Exercise prompt:
Could every line of the data be copied out once more, exactly?

**********

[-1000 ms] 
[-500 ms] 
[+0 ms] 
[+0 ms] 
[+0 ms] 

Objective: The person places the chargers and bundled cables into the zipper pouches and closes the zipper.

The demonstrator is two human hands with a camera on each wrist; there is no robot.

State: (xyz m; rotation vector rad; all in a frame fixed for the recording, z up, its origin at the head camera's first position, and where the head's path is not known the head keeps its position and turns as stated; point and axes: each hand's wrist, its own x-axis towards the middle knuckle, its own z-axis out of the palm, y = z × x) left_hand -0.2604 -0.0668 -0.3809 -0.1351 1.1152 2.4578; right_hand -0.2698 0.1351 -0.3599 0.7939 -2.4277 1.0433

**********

Solution to the problem:
[-1000 ms] 
[-500 ms] 
[+0 ms] 
[+0 ms] 
[+0 ms] 

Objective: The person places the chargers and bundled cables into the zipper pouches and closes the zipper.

The demonstrator is two human hands with a camera on each wrist; there is no robot.

State: (xyz m; rotation vector rad; all in a frame fixed for the recording, z up, its origin at the head camera's first position, and where the head's path is not known the head keeps its position and turns as stated; point and axes: each hand's wrist, its own x-axis towards the middle knuckle, its own z-axis out of the palm, y = z × x) left_hand -0.2604 -0.0668 -0.3809 -0.1351 1.1152 2.4578; right_hand -0.2698 0.1351 -0.3599 0.7939 -2.4277 1.0433

The output given here is complete.